Pourquoi, selon Bachelard, l'observation scientifique est-elle toujours une observation « polémique « ? En quoi l'emploi de l'adjectif « polémique « se justifie-t-il ici ?

Qu'est-ce qui justifie dans le texte que l'observation scientifique « montre en démontrant « ?

Que signifie « elle transcende l'immédiat « ?

Que signifie « reconstruire le réel « ? s'agit-il de le produire ou de le reproduire ?

Pourquoi peut-on dire, selon Bachelard, que dans « l'expérimentation «, le caractère polémique de la connaissance devient plus net encore « ?

Quelle est l'importance (pour la compréhension de texte) de « or « dans la phrase « or les instruments ne sont que des théories matérialisées « ?

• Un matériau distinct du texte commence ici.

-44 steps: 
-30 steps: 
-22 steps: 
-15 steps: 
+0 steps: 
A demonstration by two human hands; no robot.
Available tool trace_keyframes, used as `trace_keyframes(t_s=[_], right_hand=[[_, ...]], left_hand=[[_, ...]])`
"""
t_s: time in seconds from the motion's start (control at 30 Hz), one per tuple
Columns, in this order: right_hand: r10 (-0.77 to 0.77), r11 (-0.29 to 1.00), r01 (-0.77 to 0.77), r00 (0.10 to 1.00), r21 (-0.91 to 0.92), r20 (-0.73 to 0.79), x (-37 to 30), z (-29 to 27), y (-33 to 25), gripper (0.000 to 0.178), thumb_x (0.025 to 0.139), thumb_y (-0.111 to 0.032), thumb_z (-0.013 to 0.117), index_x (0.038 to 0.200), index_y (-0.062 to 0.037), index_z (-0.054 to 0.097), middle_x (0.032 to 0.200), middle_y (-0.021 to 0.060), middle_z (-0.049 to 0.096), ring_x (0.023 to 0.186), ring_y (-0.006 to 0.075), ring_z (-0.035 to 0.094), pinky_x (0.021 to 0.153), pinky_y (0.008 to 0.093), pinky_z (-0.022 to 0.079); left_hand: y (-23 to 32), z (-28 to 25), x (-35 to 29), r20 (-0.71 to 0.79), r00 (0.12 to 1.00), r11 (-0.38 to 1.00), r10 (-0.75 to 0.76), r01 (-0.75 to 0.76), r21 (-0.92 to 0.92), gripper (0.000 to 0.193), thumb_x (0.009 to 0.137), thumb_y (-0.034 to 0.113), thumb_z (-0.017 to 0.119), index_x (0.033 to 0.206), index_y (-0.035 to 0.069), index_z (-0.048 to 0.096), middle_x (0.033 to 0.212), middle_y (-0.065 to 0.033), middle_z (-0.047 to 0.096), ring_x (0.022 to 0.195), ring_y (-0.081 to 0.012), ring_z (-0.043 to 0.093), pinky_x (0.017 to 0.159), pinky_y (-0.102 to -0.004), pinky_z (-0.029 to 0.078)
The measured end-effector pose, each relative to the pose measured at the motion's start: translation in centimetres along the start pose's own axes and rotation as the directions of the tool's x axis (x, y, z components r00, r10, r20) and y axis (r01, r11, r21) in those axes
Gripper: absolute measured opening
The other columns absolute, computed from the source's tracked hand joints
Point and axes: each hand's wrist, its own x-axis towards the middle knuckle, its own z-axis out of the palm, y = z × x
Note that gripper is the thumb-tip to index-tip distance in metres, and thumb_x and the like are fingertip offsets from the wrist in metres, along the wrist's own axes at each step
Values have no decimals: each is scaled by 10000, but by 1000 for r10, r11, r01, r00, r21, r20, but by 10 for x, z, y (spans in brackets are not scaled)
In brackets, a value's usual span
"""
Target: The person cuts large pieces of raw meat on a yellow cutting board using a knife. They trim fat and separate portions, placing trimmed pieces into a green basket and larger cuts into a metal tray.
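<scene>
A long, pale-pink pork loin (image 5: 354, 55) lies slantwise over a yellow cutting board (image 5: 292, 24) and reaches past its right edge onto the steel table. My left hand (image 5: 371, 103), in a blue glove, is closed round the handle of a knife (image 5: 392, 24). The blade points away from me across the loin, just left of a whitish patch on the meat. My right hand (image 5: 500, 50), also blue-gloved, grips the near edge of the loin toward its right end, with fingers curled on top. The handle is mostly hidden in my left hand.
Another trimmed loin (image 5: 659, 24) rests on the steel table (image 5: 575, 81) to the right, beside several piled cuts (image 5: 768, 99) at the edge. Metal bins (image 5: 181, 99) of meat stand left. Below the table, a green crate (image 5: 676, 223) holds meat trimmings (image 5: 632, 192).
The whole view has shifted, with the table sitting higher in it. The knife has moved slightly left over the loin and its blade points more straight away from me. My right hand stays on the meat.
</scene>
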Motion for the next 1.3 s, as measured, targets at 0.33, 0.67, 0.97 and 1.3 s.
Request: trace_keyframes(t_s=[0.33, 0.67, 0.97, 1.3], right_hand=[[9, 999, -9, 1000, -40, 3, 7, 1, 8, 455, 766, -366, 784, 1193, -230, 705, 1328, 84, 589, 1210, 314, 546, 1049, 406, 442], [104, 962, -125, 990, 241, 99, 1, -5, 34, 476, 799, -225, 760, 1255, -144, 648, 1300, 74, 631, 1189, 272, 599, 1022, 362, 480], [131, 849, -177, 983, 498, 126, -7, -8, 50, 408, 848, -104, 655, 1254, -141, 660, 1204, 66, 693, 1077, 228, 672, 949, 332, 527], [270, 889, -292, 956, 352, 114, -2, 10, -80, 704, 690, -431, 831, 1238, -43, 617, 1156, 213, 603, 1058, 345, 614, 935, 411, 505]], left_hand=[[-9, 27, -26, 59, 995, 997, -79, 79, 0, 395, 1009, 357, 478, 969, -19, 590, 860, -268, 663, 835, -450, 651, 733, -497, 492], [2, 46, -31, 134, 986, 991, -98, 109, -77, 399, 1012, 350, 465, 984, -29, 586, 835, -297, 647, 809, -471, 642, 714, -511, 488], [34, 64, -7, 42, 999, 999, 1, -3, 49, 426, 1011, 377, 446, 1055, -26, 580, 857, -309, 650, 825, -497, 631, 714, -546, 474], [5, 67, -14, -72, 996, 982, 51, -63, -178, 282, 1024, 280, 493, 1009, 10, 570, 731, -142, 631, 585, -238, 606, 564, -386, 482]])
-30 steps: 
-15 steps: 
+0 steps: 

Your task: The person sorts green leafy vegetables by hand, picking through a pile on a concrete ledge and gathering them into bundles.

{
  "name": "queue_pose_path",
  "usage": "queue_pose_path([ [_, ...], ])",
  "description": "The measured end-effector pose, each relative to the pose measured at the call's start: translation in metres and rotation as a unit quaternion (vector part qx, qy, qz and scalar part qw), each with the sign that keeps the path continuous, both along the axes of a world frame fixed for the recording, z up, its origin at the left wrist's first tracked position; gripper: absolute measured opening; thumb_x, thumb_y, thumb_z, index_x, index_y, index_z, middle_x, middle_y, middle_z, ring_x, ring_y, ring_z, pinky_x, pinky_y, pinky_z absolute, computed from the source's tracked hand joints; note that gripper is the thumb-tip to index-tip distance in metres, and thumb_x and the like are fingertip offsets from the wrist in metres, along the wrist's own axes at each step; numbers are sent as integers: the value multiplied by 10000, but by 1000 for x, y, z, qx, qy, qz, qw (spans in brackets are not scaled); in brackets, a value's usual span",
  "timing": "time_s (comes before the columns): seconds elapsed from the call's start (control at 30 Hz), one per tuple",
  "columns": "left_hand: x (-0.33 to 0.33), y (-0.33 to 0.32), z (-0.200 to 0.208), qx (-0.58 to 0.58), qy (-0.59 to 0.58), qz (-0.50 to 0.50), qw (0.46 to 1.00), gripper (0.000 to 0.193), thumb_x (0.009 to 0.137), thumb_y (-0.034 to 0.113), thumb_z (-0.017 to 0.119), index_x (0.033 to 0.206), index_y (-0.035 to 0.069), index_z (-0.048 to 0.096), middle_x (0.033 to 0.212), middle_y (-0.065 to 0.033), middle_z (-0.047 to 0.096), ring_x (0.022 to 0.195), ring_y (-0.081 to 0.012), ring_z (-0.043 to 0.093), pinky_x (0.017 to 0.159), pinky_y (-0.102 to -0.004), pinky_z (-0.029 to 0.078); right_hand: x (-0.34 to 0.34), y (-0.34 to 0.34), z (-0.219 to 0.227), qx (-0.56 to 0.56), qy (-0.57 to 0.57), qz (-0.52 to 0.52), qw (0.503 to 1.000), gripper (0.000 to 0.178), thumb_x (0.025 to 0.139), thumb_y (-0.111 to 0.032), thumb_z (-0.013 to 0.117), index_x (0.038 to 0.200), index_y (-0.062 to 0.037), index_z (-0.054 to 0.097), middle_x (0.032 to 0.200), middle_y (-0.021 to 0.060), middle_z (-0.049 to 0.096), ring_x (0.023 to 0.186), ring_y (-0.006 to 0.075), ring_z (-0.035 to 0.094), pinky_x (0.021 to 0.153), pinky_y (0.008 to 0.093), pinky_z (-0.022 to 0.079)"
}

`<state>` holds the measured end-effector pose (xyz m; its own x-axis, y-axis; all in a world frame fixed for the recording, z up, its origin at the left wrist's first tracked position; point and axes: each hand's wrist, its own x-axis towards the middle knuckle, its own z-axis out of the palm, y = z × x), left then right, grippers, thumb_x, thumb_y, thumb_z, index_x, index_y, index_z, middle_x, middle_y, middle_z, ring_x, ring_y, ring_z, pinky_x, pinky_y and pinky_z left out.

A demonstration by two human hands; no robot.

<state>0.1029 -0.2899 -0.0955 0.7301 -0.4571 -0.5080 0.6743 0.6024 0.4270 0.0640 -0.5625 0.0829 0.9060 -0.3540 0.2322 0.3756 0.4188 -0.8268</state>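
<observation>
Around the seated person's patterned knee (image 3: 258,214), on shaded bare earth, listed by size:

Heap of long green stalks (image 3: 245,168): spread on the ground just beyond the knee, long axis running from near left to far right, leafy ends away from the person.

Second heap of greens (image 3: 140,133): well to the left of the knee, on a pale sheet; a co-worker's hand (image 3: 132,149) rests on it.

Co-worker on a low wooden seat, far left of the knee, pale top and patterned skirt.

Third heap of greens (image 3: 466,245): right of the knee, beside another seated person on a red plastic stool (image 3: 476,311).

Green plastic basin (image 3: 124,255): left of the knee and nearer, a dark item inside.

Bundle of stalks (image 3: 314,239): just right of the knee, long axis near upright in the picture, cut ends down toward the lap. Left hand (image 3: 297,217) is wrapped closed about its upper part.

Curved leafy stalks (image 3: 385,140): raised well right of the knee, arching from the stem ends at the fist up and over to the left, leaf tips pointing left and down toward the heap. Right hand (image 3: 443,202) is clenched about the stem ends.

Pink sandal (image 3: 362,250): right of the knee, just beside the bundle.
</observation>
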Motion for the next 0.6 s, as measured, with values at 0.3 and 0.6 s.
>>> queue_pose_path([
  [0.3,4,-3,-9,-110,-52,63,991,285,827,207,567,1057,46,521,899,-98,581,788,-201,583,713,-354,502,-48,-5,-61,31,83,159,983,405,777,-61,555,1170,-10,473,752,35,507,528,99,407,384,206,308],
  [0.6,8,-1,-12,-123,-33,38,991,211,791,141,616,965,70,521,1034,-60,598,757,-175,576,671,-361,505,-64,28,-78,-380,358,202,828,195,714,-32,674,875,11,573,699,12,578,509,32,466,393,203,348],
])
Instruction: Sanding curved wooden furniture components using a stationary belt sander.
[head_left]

En quoi peut-on dire que les instruments ne sont que des théories matérialisées ? Ne sont-ils que cela ?

Que signifie « des phénomènes qui portent ... 1 a marque théorique « ?

En quoi peut-on dire que, dans l'expérimentation, le phénomène est « produit « ?

Ce texte est-il destiné à « examiner « les relations observation-expérimentation scientifiques ou bien cette réflexion est-elle subordonnée à un autre enjeu ? Si oui, lequel ?

En quoi peut-on dire alors que ce texte présente « un intérêt philosophique « ?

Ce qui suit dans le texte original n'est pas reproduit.